■ **TASK ITEM**: Please transcribe, exactly, the line that contains "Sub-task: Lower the" and every line after it to the end of the records, and nothing else.

■ **LISTED ENTRIES**:
^^^^

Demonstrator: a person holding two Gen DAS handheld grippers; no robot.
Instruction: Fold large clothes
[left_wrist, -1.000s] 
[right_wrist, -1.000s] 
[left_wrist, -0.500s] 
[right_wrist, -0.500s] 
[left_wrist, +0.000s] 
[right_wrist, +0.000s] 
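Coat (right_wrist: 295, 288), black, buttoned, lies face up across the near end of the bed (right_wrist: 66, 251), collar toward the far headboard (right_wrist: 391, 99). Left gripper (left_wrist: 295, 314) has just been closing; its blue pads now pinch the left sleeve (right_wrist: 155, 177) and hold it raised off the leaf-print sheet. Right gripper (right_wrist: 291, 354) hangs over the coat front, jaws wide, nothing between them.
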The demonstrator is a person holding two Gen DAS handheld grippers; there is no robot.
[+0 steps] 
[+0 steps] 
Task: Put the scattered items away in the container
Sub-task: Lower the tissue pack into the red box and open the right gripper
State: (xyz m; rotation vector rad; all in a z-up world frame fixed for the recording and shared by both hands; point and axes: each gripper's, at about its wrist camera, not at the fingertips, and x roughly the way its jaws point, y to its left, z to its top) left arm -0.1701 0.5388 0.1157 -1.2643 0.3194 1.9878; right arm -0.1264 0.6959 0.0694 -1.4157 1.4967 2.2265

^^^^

■ **REPLY TO THE EXERCISE**:
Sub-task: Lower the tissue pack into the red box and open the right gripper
State: (xyz m; rotation vector rad; all in a z-up world frame fixed for the recording and shared by both hands; point and axes: each gripper's, at about its wrist camera, not at the fingertips, and x roughly the way its jaws point, y to its left, z to its top) left arm -0.1701 0.5388 0.1157 -1.2643 0.3194 1.9878; right arm -0.1264 0.6959 0.0694 -1.4157 1.4967 2.2265

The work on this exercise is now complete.